The Rabat Plan also emphasises context: of the speaker’s power, their intent, the content and form, spread, and likelihood and imminence of harm. While imminence of harm would not be a necessary threshold requirement for the civil penalty we have proposed, the other contextual factors would be considered. It also vital that targeted communities are consulted on their particular contexts as otherwise decision-makers will fail to make fully competent judgements.
The Rabat Plan of Action noted the importance of distinguishing not just criminal and civil prohibitions, but on a broader class that will “still raise concerns in terms of tolerance, civility and respect for the convictions of others.” If we limit civil prohibitions to the most severe end of spectrum (serial and clear-cut examples) and invoke the Basic Online Safety Expectations and an Industry Standard as levers to engender platform accountability on a broader range of dehumanising speech or discourse, this will go a long way to satisfy Australia’s obligations under international human rights law in terms of protecting freedom of expression.

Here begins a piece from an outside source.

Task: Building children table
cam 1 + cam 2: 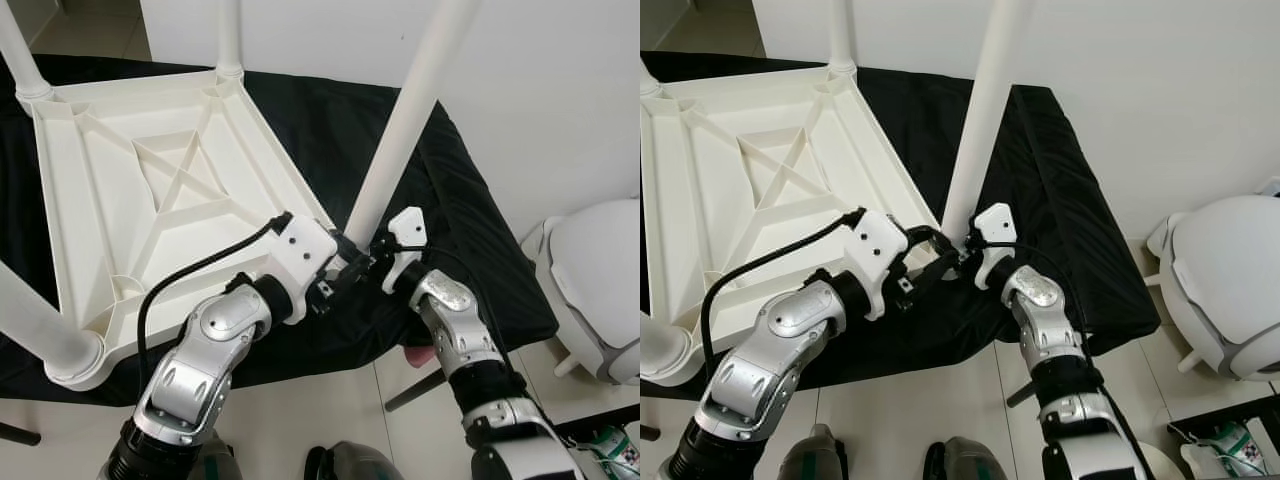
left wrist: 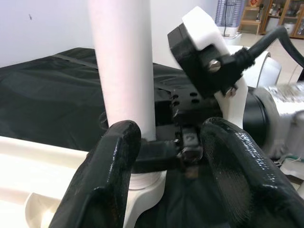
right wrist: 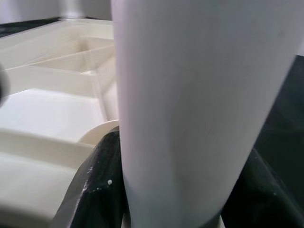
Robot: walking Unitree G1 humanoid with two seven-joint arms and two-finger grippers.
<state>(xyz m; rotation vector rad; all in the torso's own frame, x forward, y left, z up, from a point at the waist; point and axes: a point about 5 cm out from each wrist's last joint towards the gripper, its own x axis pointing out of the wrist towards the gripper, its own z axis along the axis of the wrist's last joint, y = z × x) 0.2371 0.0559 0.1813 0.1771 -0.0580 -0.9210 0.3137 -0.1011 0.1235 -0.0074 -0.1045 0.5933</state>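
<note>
Both jaws work the near-right corner of the upturned white plastic tabletop: right gripper clamps the round white leg, left gripper stands open beside its base. Four legs stand in their sockets; probably only tightening remains.
</note>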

In Australia there is disproportionate attention on ISIS and Al-Qaeda inspired propaganda because our current legal frameworks define extremist or terrorist content in line with official proscription lists, and rely heavily on the identification of organisational symbols. However fixing this problem is not straightforward. Discerning ‘extremist ideology’ could be politically fraught. Given the difficulties in determining the bounds of ‘extremist material’ as per the Criminal Code, proscribing dehumanising materials through the Online Safety Act is a way of taking action on conspiracy theory propaganda without intruding upon legitimate speech that is otherwise regarded as extreme, unpopular or fringe.
The framing of Australia’s response ought not be constrained to counterterrorism, but aim to mitigate against the socialising of individuals towards the violent denial of diversity – as that will capture the full spectrum of violence, whether it be terrorism, hate crime, hate incidents or incitement.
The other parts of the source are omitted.